Why do the employers prefer to hire the new or recent grads? Is it really because only they have the latest skill sets? That argument doesn’t jibe with the fact that young ones learned those modern skills from old guys like me. Instead, the problem is that the 35-year-old programmer has simply priced herself out of the market. As Wadhwa notes, even if the 45-year-old programmer making $120,000 has the right skills, “companies would rather hire the younger workers.”
Whether the employers’ policy is proper or not, this is the problem facing workers in the software profession. And it’s worsened by the H-1B work-visa program. Government data show that H-1B software engineers tend to be much younger than their American counterparts. Basically, when the employers run out of young Americans to hire, they turn to the young H-1Bs, bypassing the older Americans.
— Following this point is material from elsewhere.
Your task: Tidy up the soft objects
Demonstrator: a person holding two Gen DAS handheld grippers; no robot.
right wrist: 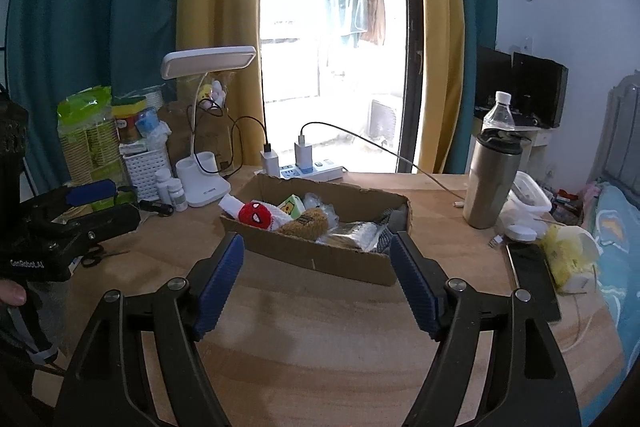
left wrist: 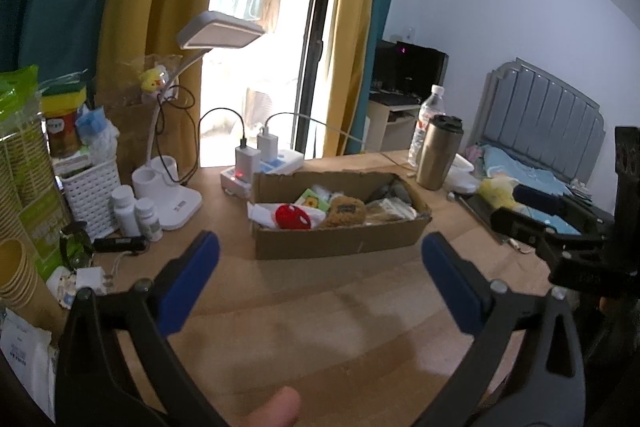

With talent, street smarts and keen networking skills, you might still get good work in your 50s. Moving up to management is also a possibility, but as Microsoft’s Vaskevitch pointed out, these jobs are limited in number. Qualifications include being “verbally aggressive,” as one manager put it to me, and often a willingness to make late- night calls to those programmers in India you have offshored the work to.
Finally, those high programmer salaries are actually low, because the same talents (analytical and problem-solving ability, attention to detail) command much more money in other fields, such as law and finance. A large technology company might typically pay new law-school graduates and MBAs salaries and compensation approaching double what they give new master’s degree grads in computer science.
If you choose a software-engineering career, just keep in mind that you could end up working for one of those lowly humanities majors someday.
By Norman Matloff
Norman Matloff is a professor of computer science at the University of California, Davis. The opinions expressed are his own. -- Ed.